Wehabrebi Atta, il primo pentito del traffico di migranti Ritenuto un capo che utilizzava «metodi professionali»

Nuredin Wehabrebi Atta, è questo il nome del primo pentito della rete internazionale che si occupa del traffico di migranti dall’Africa. I magistrati della procura di Palermo si sono affidati ai suoi racconti mesi fa per risalire a capi e gregari arrestati oggi e ritenuti al vertice della centrale che in Italia gestisce l’immigrazione clandestina. Nato in Eritrea trentadue anni fa, Atta prima di vuotare il sacco ha fatto la spola tra la sua casa di Agrigento e quelle di Roma. Le sue basi operative dopo essersi trasferito in Europa passando per la Libia, dove si sarebbe fermato almeno fino al 1998. Qui il collaboratore avrebbe conosciuto e convissuto con alcuni dei principali trafficanti, tra cui l’etiope e ricercato numero uno Ermias Ghermay, latitante da anni e ritenuto il padrino del network.

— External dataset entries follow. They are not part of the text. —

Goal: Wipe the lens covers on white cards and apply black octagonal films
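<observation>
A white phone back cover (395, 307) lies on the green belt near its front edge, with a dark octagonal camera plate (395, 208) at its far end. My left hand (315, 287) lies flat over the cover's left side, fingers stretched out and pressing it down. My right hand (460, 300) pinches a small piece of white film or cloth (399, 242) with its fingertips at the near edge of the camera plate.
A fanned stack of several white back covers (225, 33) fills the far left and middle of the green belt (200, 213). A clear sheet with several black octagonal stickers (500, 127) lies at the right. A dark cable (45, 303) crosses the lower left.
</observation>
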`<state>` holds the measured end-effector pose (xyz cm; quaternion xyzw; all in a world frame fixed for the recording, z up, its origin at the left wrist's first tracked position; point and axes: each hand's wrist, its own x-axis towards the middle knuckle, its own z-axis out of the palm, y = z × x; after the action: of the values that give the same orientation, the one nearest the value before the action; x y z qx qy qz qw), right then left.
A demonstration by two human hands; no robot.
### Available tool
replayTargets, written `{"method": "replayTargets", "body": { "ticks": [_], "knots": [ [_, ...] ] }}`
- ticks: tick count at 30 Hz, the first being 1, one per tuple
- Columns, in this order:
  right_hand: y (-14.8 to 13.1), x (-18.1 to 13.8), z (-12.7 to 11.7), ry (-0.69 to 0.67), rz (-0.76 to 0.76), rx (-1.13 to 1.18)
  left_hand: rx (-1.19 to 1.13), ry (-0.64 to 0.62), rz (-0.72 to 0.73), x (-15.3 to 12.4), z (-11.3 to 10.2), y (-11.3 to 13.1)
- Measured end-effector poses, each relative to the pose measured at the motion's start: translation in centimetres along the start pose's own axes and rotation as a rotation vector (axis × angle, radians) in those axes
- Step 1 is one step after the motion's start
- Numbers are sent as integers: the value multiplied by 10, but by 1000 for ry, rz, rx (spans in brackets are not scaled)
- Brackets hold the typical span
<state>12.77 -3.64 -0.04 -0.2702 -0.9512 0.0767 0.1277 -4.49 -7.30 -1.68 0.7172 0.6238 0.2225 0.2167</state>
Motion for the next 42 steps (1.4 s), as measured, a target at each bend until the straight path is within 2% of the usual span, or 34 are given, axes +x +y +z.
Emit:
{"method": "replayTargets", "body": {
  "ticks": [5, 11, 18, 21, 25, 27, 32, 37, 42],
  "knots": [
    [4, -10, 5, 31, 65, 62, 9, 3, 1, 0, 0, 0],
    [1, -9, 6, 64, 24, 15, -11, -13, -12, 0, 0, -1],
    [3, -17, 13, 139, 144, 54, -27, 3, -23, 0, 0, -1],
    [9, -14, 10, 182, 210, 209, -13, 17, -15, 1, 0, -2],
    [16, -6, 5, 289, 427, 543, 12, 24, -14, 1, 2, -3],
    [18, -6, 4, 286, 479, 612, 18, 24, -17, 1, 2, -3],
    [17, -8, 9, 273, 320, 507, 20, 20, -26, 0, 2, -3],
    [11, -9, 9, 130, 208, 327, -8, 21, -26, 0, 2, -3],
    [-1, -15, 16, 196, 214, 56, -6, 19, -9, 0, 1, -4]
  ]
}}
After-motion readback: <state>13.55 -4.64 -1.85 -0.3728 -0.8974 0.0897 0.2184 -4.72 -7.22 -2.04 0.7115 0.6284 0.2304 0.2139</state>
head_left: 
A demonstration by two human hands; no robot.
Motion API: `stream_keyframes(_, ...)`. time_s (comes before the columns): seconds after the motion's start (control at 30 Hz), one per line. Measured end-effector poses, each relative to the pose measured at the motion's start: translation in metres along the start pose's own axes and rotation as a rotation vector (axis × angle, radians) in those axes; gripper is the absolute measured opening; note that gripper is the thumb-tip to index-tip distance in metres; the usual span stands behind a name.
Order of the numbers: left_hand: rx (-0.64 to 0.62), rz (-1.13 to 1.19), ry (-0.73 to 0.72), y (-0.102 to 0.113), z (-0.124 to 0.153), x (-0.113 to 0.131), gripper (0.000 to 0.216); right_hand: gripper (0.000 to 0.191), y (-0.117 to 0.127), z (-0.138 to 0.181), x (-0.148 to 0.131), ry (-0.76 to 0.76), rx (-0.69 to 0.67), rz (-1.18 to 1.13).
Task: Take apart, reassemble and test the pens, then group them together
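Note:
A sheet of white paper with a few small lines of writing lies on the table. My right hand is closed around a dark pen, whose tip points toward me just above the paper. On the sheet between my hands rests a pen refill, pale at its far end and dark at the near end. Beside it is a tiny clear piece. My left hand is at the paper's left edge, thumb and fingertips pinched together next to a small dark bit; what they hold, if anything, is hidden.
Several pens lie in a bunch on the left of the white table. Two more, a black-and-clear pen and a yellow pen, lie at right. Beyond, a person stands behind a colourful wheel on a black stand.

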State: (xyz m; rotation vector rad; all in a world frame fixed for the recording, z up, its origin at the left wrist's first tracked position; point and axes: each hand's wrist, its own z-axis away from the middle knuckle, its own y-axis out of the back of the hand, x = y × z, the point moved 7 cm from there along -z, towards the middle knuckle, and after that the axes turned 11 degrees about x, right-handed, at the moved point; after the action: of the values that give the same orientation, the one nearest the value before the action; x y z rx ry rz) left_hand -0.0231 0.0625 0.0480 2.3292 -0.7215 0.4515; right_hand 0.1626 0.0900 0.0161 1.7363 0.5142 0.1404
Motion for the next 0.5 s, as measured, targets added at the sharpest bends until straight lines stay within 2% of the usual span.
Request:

Prima del suo pentimento Atta si è occupato di viaggi della speranza, incappando nelle mani della giustizia con l’operazione Glauco del 2014. I magistrati lo descrivono come «uno dei capi promotori», capace di gestire «con metodi professionali» i clienti. Uomini e donne smistati attraverso l’offerta di pacchetti viaggio per la seconda fase degli spostamenti dopo l’arrivo in Italia. Per farlo si sarebbe avvalso non solo di diverse abitazioni di supporto nella capitale ma anche con la complicità di alcuni autisti italiani per i viaggi verso il nord Italia e l’estero. Il pentito si sarebbe attivato gestendo documenti falsi e matrimoni combinati con italiani, per poi consentire l’ingresso di stranieri attraverso il metodo del ricongiungimento familiare. I nostri connazionali venivano assoldati con pagamenti variabili che in alcuni casi avrebbero raggiunto i settemila e 500 euro a persona. Tutto attraverso un metodo rodato che prevedeva il versamento anticipato di circa mille euro, il viaggio della coppia e il matrimonio falso da contrarre in Africa, con una permanenza minima di 22 giorni. Espedienti emersi anche nell’operazione Glauco 3 di oggi.

Agendo da Roma, Atta in passato si è ritagliato un ruolo chiave nei viaggi dei migranti all’estero. In appena due mesi, da gennaio a marzo del 2014, il presunto trafficante ha effettuato 33 acquisti online di biglietti aerei. Nel lungo elenco delle tariffe riservate ai migranti finiscono gli 800 euro per consentire lo spostamento in Svezia di tre giovani, i 500 chiesti a un uomo africano per raggiungere l’Olanda e addirittura i 5000 euro con tanto di passaporto italiano falso per andare in Canada. La gestione dei documenti taroccati è una costante che gli investigatori fanno emergere nella descrizione del passato del collaboratore. In una telefonata intercettata all’inizio del 2014 l’indagato parlava di visti da riutilizzare modificando il nome, da consegnare e vendere direttamente in Etiopia, perché «quando c’è il denaro tutto è possibile».

Atta con i magistrati guidati dal procuratore Francesco Lo Voi, ha fatto anche riferimenti al traffico di organi: «Mi è stato raccontato che le persone che non possono pagare vengono consegnate a degli egiziani, che li uccidono per prelevarne gli organi e rivenderli in Egitto per una somma di circa 15mila dollari». Nei verbali del pentito anche il nuovo business legato all’utilizzo dei gommoni usa e getta. Imbarcazioni di pessima qualità, solitamente prodotti in Cina, che vengono caricati all’inverosimile per affrontare poche miglia in mare. Su questi passaggi, descritti in un approfondimento di MeridioNews, i riscontri investigativi, fanno sapere fonti giudiziarie, sono però particolarmente complessi. I natanti, che hanno sostituto i pescherecci in legno, arrivano in Libia nello località di Zuwara, Zawia e Garabulli, passando per Turchia e Malta e secondo Atta dietro ci potrebbe essere anche il coinvolgimento di funzionari dell’Unione europea.